— Странно, — прошептал он, глядя в воду. — В детстве часто имеешь свои представления о том, как должны обстоять дела, и когда они складываются не так, считаешь это катастрофой. Скажем, торт на день рождения должен быть с розовым кремом, если же нет — праздник испорчен. Но есть и другие представления, которые берутся как бы ниоткуда, кажутся частью схемы всей жизни, а не только данного случая. Я думал, что этот отрезок пляжа должен, просто обязан быть опрятен. Если же нет, случится что-то неприятное. Поэтому я и стремился навести здесь порядок…
Она ясно увидела маленького мальчика, в одиночестве подбирающего мусор.
— И еще был плюшевый медвежонок, спавший со мной. Его звали Нат. Днем он оставался на моей подушке. Я знал, что мать сбрасывает его на пол, когда убирает постель. Разумеется, винить ее нельзя, но мне это казалось ужасным, и каждый день после того, как она заканчивала уборку, я пробирался в спальню и усаживал Ната на подушку, чтобы он мог все видеть. Если мне это почему-то не удавалось, я чувствовал себя весь день просто ужасно. Я переживал за Ната, так как знал, каково бы было мне, если бы меня бросили куда-то лицом вниз, или мне пришлось бы весь день смотреть в стену. — Он потянулся. — Но все проходит…
— Не говори так, — прошептала она.
— Ответственность! — насмешливо продолжал он, не слыша ее. — Вот что это было. Чувство ответственности, развившееся слишком рано. Наверное, поэтому я и хотел услышать, как ты поешь. Все должно быть на своем месте. Вставай, песок уже остыл… — Он поднял ее на ноги. — Уверен, твоя мать настаивает, чтобы ты береглась от простуды и больше спала… особенно после того, как появился я.
Мягкие, нежные слова обволакивали ее, как одеяло. Он, оказывается, вовсе не резок, а так же уязвим, как и она сама.

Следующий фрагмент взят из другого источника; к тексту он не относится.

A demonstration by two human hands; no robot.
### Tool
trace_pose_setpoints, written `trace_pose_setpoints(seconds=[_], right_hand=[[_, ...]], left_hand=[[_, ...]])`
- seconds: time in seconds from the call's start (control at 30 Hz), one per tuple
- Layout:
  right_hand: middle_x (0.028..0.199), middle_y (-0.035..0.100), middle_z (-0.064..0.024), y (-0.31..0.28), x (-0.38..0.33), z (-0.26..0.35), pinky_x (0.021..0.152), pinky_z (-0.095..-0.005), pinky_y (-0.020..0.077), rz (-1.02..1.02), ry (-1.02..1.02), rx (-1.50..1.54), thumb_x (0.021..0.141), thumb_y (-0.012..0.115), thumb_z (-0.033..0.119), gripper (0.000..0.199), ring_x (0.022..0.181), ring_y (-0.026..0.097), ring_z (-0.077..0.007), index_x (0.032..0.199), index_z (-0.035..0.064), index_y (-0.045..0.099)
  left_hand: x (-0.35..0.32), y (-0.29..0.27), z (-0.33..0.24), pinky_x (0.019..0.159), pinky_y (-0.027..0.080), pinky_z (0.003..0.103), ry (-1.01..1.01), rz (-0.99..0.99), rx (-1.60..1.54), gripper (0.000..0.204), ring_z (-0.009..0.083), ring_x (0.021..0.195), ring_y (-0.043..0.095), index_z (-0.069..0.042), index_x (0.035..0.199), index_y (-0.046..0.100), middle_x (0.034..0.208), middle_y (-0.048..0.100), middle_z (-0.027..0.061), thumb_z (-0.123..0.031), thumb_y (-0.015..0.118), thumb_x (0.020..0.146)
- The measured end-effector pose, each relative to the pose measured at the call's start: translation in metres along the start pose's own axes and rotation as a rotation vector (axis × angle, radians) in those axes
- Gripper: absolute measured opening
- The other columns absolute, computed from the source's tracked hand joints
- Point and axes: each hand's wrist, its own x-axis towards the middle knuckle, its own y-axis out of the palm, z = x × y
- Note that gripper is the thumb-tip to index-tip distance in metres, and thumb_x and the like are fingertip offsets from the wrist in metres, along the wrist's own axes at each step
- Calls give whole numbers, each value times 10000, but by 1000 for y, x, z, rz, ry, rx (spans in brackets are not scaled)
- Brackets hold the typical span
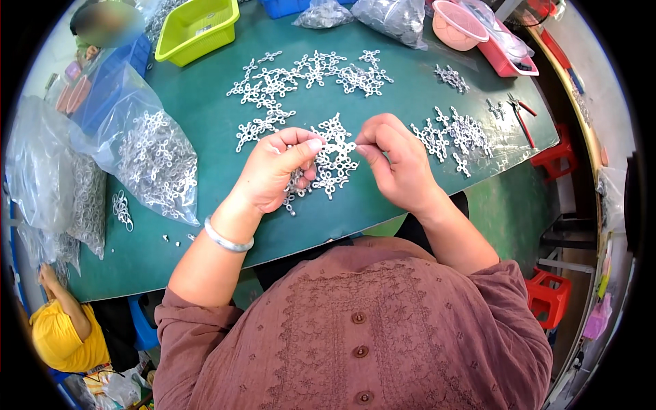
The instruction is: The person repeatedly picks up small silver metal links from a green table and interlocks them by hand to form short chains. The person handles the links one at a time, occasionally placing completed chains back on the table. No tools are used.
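Both hands are over a pile of small silvery ring-link pieces on the green table. My left hand, with a pale bangle at its wrist, pinches thumb and forefinger together on a silvery link piece at the pile's left side. More links show beneath its curled fingers. My right hand is closed in a pinch at the pile's right side; what lies between its fingertips is too small to make out. A small gap separates the two hands. Further link clusters lie beyond them, and another heap lies to the right.
At the left, a clear plastic bag of links lies beside more full bags. A lime-green basket and a pink basket stand at the back. Red-handled pliers lie far right. A person in yellow sits lower left.
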Motion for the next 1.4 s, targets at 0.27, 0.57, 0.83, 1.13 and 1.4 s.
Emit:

До сих пор он редко притрагивался к ней. Вероятно, потому, что считал ее вполне способной подняться в трамвай без посторонней помощи, а не потому что сознательно держался на расстоянии. Они гуляли бок о бок и разговаривали. Лишь иногда он прикасался к ее руке (и она вздрагивала и начинала трепетать, как дерево на ветру), но это не было даже намеком на ласку. Он был не из тех, кто по-братски кладет руку на талию или по-дружески обнимает. Да и она была «не из таких». Ее разборчивость и неопытность не позволяли считать это приятным. Поцелуй на прощание — другое дело, но и этого она не позволяла, пресекая попытки других мужчин не из страха или неприязни, а просто потому, что не желала, чтобы ее целовали. Она не разделяла мнения Линет, полагавшей, что раз уж мужчина выводит тебя «в свет», он имеет право надеяться на такое вознаграждение. Что-то вроде чаевых. Но она не хотела целоваться. Если уж парочка целуется, этого должны желать оба, иначе женщина оказывается или рабыней, или хозяйкой. Но сейчас она, наконец, захотела, чтобы ее поцеловали. Когда же он сделает это? Поскольку они оба удерживались от ласк, поцелуй — казалось ей — стал бы признаком их взаимной любви.
Стоя у двери ее дома, он говорил и говорил, явно не спеша уходить, а она думала: «Поцелует ли он меня?». Потом его руки как бы сами собой охватили ее локти, и она едва удержалась от того, чтобы не прильнуть к нему. А он все говорил, глядя на дверь за ее спиной… Она почти ничего не слышала. Наконец он замолчал, а затем…
— Лиз, — шепнул он, и сердце девушки рванулось навстречу этому ласковому голосу, назвавшему ее так. — Лиз, можно я поцелую тебя на прощание?
Она подняла голову и в тот миг, когда ее губы потянулись к его губам, заметила на лице юноши выражение застенчивости и неуверенности — выражение, в котором слились томление и готовность получить отказ.
— Почему ты выглядел так странно? — прошептала она минуту спустя.
— Опасался, что ты откажешь. Но когда это все же случилось, я почувствовал такое облегчение, что даже не заметил, как столкнулись наши носы. А ты?
— Нет, мой дорогой. Я люблю тебя. Я люблю тебя…
Она погрузилась в спокойное, почти триумфальное счастье. Пытка неизвестностью кончилась. И он, так же, как она, мучился страхами и неуверенностью — они были равны в своих чувствах. «Я люблю его, люблю его всего». Она могла сказать это, чувствуя, что уже знает его, и каждую ночь говорила это шару, и Лев величественно рычал, а Орион сдерживал свой шаг, чтобы издать победный крик. Ян был, как Орион — он всегда был Орионом: чудом, силуэтом в небе и в сердце, красивым и внушающим благоговение.